June 19, 2012
Once again good news has had a half-life of less than 24 hours. Just as news of Spain’s bank bailout rallied markets for only a few hours, a Greek election outcome that was as good as could have been hoped did not buoy markets for even a day. There could be no clearer evidence that the current strategy — vowing that the European system will hold, doing the minimum needed to address each crisis as it comes, and pledging at every juncture to build a system that is sound in the long run — has run its course.
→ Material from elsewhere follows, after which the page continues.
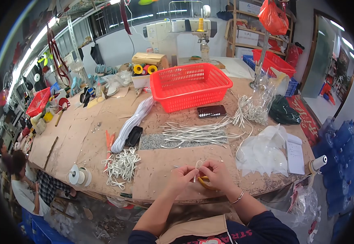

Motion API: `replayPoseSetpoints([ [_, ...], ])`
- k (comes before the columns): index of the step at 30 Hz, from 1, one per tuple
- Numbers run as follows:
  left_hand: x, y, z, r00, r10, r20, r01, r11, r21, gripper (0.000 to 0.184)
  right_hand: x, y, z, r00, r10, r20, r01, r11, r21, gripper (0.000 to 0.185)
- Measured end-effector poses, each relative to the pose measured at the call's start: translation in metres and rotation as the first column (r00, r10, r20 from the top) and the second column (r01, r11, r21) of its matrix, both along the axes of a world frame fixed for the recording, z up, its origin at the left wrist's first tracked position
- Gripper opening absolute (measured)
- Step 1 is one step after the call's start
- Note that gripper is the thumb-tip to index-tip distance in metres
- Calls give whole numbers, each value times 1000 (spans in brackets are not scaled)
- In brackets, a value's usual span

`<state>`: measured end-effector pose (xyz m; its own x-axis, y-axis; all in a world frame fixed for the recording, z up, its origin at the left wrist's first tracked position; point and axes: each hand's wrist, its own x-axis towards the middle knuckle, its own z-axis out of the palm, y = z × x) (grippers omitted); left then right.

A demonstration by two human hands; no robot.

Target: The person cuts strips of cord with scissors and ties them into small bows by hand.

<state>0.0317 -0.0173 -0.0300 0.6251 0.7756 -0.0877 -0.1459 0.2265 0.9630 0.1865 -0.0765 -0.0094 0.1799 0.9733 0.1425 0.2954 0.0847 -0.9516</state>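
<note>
Near the front edge of the table, my left hand (pixel 182 178) pinches one side of a small loop of white cord (pixel 198 164). My right hand (pixel 217 175) is closed on the other side, with its fingertips nearly touching those of the left. Below the right hand show the yellow handles of scissors (pixel 208 185); whether they lie on the table or hang from that hand I cannot tell. Straight white cord lengths (pixel 197 133) lie on a grey speckled strip (pixel 150 142) beyond my hands. A pile of looped cords (pixel 122 164) is to the left.
A red plastic basket (pixel 191 97) stands behind a dark phone-like object (pixel 211 111). A white cord bundle (pixel 134 122) and a spool (pixel 79 176) are left; clear plastic sheets (pixel 262 150) and a notepad (pixel 294 156) right. A sewing machine (pixel 177 34) stands behind. Another person (pixel 26 187) sits far left.
</note>
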Motion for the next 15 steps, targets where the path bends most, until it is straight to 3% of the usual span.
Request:
replayPoseSetpoints([
  [2,1,-1,2,1000,1,-26,0,999,52,16,-1,1,-12,992,-29,-121,33,999,33,11],
  [6,-3,-1,5,998,-6,-66,11,996,83,15,1,-1,-4,996,3,-87,-1,1000,19,11],
  [8,-4,-1,11,993,-23,-112,36,993,109,15,3,3,-6,904,121,-411,-161,985,-64,11],
  [11,-2,-1,15,977,-81,-197,100,991,85,17,8,7,-9,932,73,-355,-113,989,-93,12],
  [13,-1,1,14,999,-40,-34,37,996,-82,20,8,8,-10,913,19,-407,-65,993,-100,12],
  [15,-1,-1,4,999,-28,19,31,988,-148,20,6,8,-7,889,-32,-458,-22,994,-111,13],
])
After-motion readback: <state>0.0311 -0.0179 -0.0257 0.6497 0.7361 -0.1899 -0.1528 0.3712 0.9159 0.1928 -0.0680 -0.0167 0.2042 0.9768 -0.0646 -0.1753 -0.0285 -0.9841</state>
And not all problems can be solved. It is not certain that the full repayment of all currently contracted sovereign debts, sustainable growth for all, and the euro zone retaining all of its members will prove feasible. The private sector is making clear that it recognizes this painful reality. Official-sector planning needs to recognize it as well. Outside Europe, even as leaders hope for the best they need to plan for the worst, ensuring adequate liquidity and demand in their economies even if Europe’s situation deteriorates rapidly. The fortification of the International Monetary Fund is a start; policymakers also need to consider national strategies, trade finance and social safety nets.
A euro-zone collapse would be an economic disaster that might define our era. That prospect must focus the minds of all at the G-20 on immediate action. Those outside Europe must persuade Europeans that the rules change when the stakes rise. The European Central Bank’s credibility will mean little if there is no longer a common currency.